The second element is actual or constructive possession of the illegal contraband. The actual possession occurs if an individual has drugs in his physical custody, whereas constructive possession takes place if a person is able to exercise dominion and control over contraband.
Penalties for Drug Transportation in Arizona
In Arizona, the criminal charges and penalties depend on type and quantity of the illegal drugs. However, an individual’s criminal record will increase these penalties. There are three main categories of drug transportation cases:
- Transportation of Narcotic Drugs for sale is governed by ARS § 13-3408(A)(7) – A person may be charged with this crime if they knowingly transport for sale, offer to transport for sale or import into Arizona, sell, transfer a narcotic drug. This crime is a class 2 felony punishable with a sentence between 3 and 12.5 years in prison for a first-time offense.

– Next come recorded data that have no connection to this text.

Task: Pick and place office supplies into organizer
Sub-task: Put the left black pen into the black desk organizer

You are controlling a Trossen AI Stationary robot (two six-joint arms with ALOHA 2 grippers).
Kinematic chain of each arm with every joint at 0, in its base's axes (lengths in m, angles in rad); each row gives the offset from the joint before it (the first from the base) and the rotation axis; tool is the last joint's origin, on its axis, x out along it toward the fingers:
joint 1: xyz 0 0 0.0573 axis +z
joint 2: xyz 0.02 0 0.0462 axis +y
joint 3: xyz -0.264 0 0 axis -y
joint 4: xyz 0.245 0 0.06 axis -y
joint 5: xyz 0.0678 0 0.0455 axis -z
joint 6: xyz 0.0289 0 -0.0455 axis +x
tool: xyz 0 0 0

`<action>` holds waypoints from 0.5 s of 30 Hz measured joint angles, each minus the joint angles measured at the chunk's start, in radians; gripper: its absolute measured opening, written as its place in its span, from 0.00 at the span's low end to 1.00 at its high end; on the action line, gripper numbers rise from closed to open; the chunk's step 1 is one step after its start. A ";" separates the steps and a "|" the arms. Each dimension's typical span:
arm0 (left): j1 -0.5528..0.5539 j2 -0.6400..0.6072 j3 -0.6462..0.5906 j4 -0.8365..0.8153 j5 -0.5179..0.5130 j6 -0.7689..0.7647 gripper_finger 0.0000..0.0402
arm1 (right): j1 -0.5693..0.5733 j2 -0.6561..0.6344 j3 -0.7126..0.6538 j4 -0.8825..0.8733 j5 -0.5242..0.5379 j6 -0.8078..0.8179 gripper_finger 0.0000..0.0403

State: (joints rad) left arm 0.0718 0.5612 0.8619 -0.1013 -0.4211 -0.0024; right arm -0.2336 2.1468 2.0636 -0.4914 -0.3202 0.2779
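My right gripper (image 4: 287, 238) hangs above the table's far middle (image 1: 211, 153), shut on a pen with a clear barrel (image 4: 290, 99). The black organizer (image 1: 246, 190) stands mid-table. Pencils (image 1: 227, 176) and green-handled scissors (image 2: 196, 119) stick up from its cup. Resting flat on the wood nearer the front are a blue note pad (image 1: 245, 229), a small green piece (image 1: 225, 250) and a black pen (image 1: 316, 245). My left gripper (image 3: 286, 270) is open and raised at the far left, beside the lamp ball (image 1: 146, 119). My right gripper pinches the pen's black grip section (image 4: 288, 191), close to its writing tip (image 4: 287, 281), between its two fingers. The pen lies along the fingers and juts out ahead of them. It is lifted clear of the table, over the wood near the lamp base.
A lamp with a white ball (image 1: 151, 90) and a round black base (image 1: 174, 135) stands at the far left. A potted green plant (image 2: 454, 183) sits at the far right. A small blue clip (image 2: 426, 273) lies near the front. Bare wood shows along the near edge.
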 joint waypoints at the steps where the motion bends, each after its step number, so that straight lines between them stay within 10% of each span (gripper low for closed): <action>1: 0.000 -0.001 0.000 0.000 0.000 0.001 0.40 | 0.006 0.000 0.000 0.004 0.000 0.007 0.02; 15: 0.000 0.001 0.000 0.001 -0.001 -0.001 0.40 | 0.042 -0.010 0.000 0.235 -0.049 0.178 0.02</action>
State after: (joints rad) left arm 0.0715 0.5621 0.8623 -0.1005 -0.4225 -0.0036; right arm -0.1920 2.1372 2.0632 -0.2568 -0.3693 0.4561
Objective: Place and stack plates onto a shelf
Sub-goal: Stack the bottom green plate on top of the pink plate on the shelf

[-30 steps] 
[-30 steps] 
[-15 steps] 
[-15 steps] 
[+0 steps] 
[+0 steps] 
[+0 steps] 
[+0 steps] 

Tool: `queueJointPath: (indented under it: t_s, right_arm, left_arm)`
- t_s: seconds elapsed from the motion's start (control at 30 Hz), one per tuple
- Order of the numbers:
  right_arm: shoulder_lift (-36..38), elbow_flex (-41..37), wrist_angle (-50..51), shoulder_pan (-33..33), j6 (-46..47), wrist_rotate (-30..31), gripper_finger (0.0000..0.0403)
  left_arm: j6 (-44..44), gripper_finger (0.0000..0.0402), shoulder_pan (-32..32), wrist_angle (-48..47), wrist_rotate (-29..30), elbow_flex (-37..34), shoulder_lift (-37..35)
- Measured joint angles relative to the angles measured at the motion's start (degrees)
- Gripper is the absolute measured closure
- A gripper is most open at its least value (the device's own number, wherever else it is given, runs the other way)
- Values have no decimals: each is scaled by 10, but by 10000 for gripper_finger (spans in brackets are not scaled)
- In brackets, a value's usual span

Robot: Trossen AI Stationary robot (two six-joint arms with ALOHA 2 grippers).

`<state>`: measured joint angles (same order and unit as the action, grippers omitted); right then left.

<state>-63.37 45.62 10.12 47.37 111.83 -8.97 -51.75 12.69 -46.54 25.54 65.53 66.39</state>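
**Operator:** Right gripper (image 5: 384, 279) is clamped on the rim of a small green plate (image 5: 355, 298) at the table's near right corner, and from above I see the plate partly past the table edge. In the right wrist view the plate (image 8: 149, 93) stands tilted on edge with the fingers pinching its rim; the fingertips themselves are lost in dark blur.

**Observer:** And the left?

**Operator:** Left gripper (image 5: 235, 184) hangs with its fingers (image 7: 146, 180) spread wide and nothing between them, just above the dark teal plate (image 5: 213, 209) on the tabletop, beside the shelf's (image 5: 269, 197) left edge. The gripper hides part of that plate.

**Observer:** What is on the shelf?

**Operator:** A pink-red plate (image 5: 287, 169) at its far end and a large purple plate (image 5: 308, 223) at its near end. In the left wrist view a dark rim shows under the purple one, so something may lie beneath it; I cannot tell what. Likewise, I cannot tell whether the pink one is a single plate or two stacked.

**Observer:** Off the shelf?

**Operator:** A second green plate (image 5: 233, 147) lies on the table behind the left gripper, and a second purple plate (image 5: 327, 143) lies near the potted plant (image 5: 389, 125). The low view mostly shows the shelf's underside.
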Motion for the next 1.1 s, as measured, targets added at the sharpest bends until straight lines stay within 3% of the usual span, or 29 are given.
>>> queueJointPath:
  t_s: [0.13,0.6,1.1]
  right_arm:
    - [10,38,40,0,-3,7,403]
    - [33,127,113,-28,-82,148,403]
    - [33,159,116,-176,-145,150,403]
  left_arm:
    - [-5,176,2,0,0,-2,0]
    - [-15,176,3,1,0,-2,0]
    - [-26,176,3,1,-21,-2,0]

- Transportation of Dangerous Drug for sale is governed by ARS § 13-3407(A)(2) – A person may be charged with this crime if they knowingly transport for sale, offer to transport for sale or import into this state, sell, transfer or offer to sell or transfer a dangerous drug. This crime is punishable as a class 2 felony which carries up to maximum of 12.5 years in prison for first time offense, yet if the dangerous drug is methamphetamine, the maximum penalty may be up to 15 years in prison for first time offense.
- Transportation of Marijuana for Sale is governed by ARS § 13-3405 (A)(4) – A person may be charged with this crime if they knowingly transport for sale, offer to transport for sale or import into Arizona, sell, transfer marijuana. This crime is punishable based on the weight of the Marijuana:
- If the amount of an amount of marijuana having a weight of less than two pounds is guilty of a class 3 felony.
- If the amount of an amount of marijuana having a weight of two pounds or more is guilty of a class 2 felony.
Drugs in Vehicles
Most drug transportation cases in Arizona start from a simple traffic stop of the motorist by state troopers of the Department of Public Safety on an interstate highway. State Troopers are trained in drug interdiction and are looking for any clues or suspicions of criminal activity during every encounter with a motorist.
In these situations, it is common for law enforcement to stop an individual for a simple traffic infraction; such as speeding, crossing a fog line or following too closely. During the stop, troopers typically engage drivers in a casual conversation that may lead to a person’s nervousness or inconsistent story about their travel plans. Other clues of suspicious activity that are taken into account are the presence of air fresheners, multiple cell phones, shaking and sweating hands. State troopers use a drug courier profile to develop a reasonable suspicion and can later deploy the K9 unit if found necessary.
Law enforcement has started using License Plate Readers (LPR) to confront a driver and his/her travel story with data collected from the reading device. License Plate Readers are placed on highways and show travel dates, times and location of the particular vehicle in question. Once a trooper confronts the driver or passenger with their travel plans and the answers do not match the data from LPR, law enforcement can then use the given information as the allegation of deceit. As a result, the reasonable suspicion to call for K9 assistance may be developed based on deceit and several aforesaid clues of alleged criminal activity. After the officer develops reasonable suspicion to call for the K9 unit, he does not have the right to search the car, unless the driver consents, or the probable cause exists. Only after the K9 positive alert to the vehicle, law enforcement will develop probable cause to search the car for drugs or other illicit materials.
During any drug investigation, it is very important to remember your constitutional rights to remain silent and the right to have an attorney present while in custody and questioned by the state or federal government.